Figure 3A and B shows the AUC for the five individual cancers as well as the combined model for men and women, respectively. In both sexes, the models for lung cancer had the highest AUCs [0.80 (95% CI, 0.77–0.83) for men and 0.82 (95% CI, 0.76–0.87) for women]. The lowest AUCs were for breast and endometrial cancer in women and kidney cancer in men.
Discussion
Key findings
We have developed and validated models in men and women for prediction of the individual or combined absolute risk of developing one or more of the five cancers for which the most cases are potentially preventable through lifestyle change. The models can also be used to present relative risks compared with either an average or a recommended lifestyle. The models include information about established lifestyle risk factors in a format that is readily obtainable from individuals or their medical records without the need for laboratory tests. The combined models had good discrimination in men (AUC 0.71) and reasonable discrimination in women (AUC 0.59). The discrimination for the individual cancers ranged from very good for lung cancer (AUC over 0.8 in both men and women), to poor for breast cancer (AUC 0.56). Overall calibration, as assessed graphically, was reasonable. The models could be used to identify those most likely to benefit from lifestyle interventions and to demonstrate the impact of change to individuals and comparison of their risk with others to contribute to decisions to change behavior.
Strengths and limitations
To our knowledge, these are the first risk models incorporating only modifiable factors alongside age and sex that have been developed for multiple cancers in a UK population. Particular strengths include: the use of the European Code against Cancer 4th Edition to identify the risk factors associated with each of the individual cancers; the use of data from systematic reviews to obtain estimates of the relative risk for each lifestyle factor and each of the relevant cancers; the use of nationally representative datasets to obtain average values for each risk factor; and assessment of the performance of the models in a large population-based UK cohort. There are, however, a number of limitations. Firstly, except for the association between alcohol and colorectal cancer, we assumed a log-linear relationship between exposure and relative risk. This is supported by the absence of significant nonlinearity reported in many of the meta-analyses but may have influenced estimates of relative risk for extreme values of each risk factor.
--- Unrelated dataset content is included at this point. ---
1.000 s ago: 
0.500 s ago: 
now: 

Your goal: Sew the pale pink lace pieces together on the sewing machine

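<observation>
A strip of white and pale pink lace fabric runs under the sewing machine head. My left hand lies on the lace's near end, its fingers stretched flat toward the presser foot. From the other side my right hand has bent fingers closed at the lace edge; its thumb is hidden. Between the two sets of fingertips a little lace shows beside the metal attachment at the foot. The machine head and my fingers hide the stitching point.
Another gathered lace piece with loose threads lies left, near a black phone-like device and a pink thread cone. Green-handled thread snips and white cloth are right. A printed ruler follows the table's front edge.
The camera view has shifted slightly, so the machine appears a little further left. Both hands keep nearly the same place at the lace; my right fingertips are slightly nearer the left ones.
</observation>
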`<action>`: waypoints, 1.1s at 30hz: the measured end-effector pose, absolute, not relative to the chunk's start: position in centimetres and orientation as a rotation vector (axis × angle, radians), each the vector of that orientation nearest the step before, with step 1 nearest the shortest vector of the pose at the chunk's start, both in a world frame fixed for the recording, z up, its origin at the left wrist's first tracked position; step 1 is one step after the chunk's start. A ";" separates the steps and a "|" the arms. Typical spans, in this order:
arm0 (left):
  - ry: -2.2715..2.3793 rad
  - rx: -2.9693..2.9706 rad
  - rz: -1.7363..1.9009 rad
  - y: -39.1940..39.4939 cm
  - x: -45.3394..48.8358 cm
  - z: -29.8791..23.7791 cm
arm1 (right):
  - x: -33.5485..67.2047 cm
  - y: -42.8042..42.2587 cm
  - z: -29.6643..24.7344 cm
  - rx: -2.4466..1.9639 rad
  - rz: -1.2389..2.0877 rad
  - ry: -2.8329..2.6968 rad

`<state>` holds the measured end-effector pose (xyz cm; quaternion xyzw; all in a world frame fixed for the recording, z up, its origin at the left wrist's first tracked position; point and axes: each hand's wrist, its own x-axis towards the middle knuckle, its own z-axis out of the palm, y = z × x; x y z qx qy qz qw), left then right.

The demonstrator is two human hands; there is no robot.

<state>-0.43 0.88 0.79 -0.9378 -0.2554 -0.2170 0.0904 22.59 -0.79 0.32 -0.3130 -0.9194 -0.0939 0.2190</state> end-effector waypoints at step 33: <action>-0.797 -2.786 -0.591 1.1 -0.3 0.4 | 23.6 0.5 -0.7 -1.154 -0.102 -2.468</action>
Estimating the absolute 10-year risk for an individual required us to estimate the average 10-year risk at varying ages for each of the cancers. We did this using the current probability method. This involves calculating the number of cases that would occur within each age band on the basis of the person-years at risk and age-specific incidence rate (44). This has the advantage over cumulative risk estimates in that it takes into account competing risks. However, when it is calculated using routine incidence data, which includes multiple primary cancers, such as the data from ONS which we used, the method is actually estimating the average number of primary cancers per person rather than the probability of a person getting cancer. As a result, the method tends to overestimate lifetime risk of getting cancer for individual cancers. However, the differences between the estimates obtained from this method and the “gold standard” estimates have been shown to be small (48).
Advantages of using the EPIC-Norfolk cohort for validation of the models include the comprehensive phenotyping, completeness of data, and linkage to national cancer registries. However, although the cohort at baseline was representative of the Health Survey for England population for age, sex, and BMI, it had fewer current smokers (45) and participants were recruited from only one geographical region in the East of England. The models therefore need to be assessed in other populations before inferences can be made about model generalizability (49).
Comparison with existing literature
As we aimed to develop models that could be used within routine practice, we have not included all factors that are predictive of each cancer. We also specifically sought to include variables in a way that they could be collected easily and quickly. Had we included greater detail for variables, for example using pack years of smoking rather than a categorical smoking status variable, model performance may have been improved. Despite this, the discrimination for the individual cancers is comparable or better than many other published risk models. For example, the AUCs of 0.66 and 0.68 for colorectal cancer in men and women respectively are comparable with published models that also include family history and more complex variables (50); the AUC of over 0.80 for lung cancer in both men and women is better than the range of 0.61 to 0.81 reported in external validation of nine models, all of which included age and smoking behavior (51); and the AUC of 0.74 for bladder cancer in men is better than the only other published model (52) which includes smoking and exposure to diesel, aromatic amines, dry cleaning fluids, radioactive materials, and arsenic and had an AUC of 0.70 (95% CI, 0.67–0.73) in split-sample validation.
With an AUC of 0.55, the model for breast cancer has the lowest discrimination. This is consistent with the literature in which models incorporating a combination of age, age at menarche, first live birth and menopause, breast biopsy, and family history of breast cancer still only have AUCs between 0.59 and 0.67 in population-based cohorts (53, 54). Furthermore, a recent extension of the Rosner–Colditz prediction model incorporating 22 risk factors had an AUC of only 0.65 in split-sample validation (55). As described previously, the relatively weak predictive ability of these models may arise because risk factors with large associations such as mutations in the BRCA1 or BRCA2 genes have low prevalence, and risk factors such as early age at menarche or late age at first birth are common among women who never go on to develop breast cancer and have only modest associations with risk.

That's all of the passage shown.